Brookfield may soon require property owners to register any vacant buildings in town with the village.
At the village board’s July 8 committee of the whole meeting, Community Development Director Libby Popovic spoke to trustees about the possibility of implementing an ordinance that would require the owners of vacant buildings in Brookfield to register those properties with the village, enabling village staff to keep an accurate count.
After some discussion following Popovic’s presentation, trustees agreed to have staff draft an ordinance that they will review at their next regular meeting on July 22.
Brookfield now does not have “any effective tracking mechanism” for staff to track which properties in town, both residential and commercial, are vacant, Popovic said. Instead, she said staff has been using indirect methods to assess which properties are vacant, like checking the public works department’s zero-water-usage spreadsheet.
“We use that to see who hasn’t been using water within the last three weeks, as kind of a starting point for the assessment,” she said. “Also, reviewing some of the piles with property maintenance, we determined that there’s probably about 75 known vacant properties and probably 90 plus, total, between commercial and residential.”

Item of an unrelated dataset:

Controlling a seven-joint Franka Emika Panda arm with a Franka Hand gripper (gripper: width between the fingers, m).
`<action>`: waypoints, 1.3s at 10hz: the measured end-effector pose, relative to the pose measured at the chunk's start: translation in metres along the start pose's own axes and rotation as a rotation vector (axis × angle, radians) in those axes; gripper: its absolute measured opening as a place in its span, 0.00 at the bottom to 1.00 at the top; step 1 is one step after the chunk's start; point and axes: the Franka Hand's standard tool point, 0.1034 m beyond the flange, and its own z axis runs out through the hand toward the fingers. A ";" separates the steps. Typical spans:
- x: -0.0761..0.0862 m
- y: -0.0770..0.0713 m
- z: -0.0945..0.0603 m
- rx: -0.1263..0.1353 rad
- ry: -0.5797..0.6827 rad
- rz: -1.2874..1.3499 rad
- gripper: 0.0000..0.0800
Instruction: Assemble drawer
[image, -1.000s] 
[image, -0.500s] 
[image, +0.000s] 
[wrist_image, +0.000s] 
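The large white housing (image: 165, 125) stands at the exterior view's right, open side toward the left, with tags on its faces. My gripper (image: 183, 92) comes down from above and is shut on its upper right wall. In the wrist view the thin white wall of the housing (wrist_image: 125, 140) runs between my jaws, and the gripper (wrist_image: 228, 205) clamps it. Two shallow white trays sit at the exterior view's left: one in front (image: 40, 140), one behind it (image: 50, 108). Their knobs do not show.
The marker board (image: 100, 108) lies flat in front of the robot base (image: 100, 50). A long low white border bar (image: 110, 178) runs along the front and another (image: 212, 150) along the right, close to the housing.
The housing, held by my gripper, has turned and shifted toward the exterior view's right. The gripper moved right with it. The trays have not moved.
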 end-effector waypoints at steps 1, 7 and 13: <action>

Popovic said that a vacant property registration program would have several benefits to the village, like enabling maintenance to keep up a building’s exterior appearance, decreasing crime and vandalism in the area, increasing local stability and property value and generating revenue for Brookfield through the collection of related fees.
The ordinance would also promote public health by allowing staff to prevent vermin infestations and deal with garbage left on properties as well as hold a vacant property’s owner to account for leaving behind an empty building rather than rehabilitating or selling it. Ultimately, if an owner chooses not to register their vacant property, the program will enable Brookfield to fine them for violating a village ordinance.
Popovic told trustees that village staff had surveyed nearby municipalities; they found that Berwyn, Cicero, Maywood, Broadview, Forest Park, Lyons and Elgin all require vacant properties to be registered.
“This isn’t a quick process where you implement it, and then everyone rushes to the counter and registers and then takes care of the buildings, but this allows us a metric to start tracking it,” she said. “My understanding from dealing with three of these municipalities [is that] it has brought the overall vacancy down a certain amount, and it allows them to track it better and keep track of the ones that are out there for public safety and, overall, for redevelopment.”
In her presentation, Popovic specified recommended details for the registration program. Vacant properties would have to be newly registered when ownership changes, and the registration would have to be renewed each year, both at a proposed cost of $200 each time for single-family residential buildings and $500 for commercial or multi-family building registrations. Owners would then have to get their building inspected within 15 days of registering the property and pay a $100 fee if additional inspections are required.
Property owners would also be required to submit a statement of intent describing their plans for the building at the time of registration and formal plan for the building within 60 days.
Trustee Jennifer Hendricks took issue with the requirement for the formal plan, as some new owners of recently vacant properties, like those inheriting land from family members who have died, may wish to take more time before they decide on what to do with the building or land.
“I’m thinking that, in an estate situation, 60 days isn’t necessarily a very long time to decide what a family might want to do with those properties,” she said.
Popovic responded that the village would be willing to work with property owners to extend the deadline or accept a plan with whatever information the owner provides.
“The plan might be, we’re assessing it now. It’s in probate, and we’re not going to be in front of a judge, for example, for 90 days, and we need to extend it,” she said. “Or, it could be, the family is assessing it, and they’re going to sell it within six months. That’s OK. That’s a lot more information than we have right now, which is nothing.”
In cases where a house is under foreclosure or a property stays as part of a recently deceased person’s estate, Popovic said, the bank’s assessor or the estate’s executor, who would be responsible for the property, could act in place of an owner.
Trustee Kit Ketchmark raised the issue that there may be cases where tracking down a property owner or determining a property’s assessor could take a long time or a significant investment of staff work. Popovic agreed that some cases will take longer than others, but that the vacant properties are still worth tracking down.
“We have the mechanism and the tools, because most of [the information about property ownership] is public record,” she said. “Right now, what we’re doing is we’re pulling this information as it is from different resources. This allows us to keep it squarely with the owner, whether that owner is a trustee in a bankruptcy, a bank that owns it, or whether it’s an estate or the actual owner. It’s usually not that big of a mystery; it just takes some time to be able to look through it.”
After more back-and-forth discussion between trustees and Popovic, the members of the village board agreed to have the proposed ordinance come before them once again.
“If there’s an estate that the executor doesn’t want to do anything and has no interest in the property, the alternative is it could sit vacant for two years, and we have no mechanism for penalizing them other than the regular code sections, and this, I think, is just an additional tool,” Village President Michael Garvey said. “I know it’s not going to solve all our problems. It’s not going to cover every case, and I know you’re acknowledging that it will be a case-by-case basis, but I’m glad to see it coming forward.”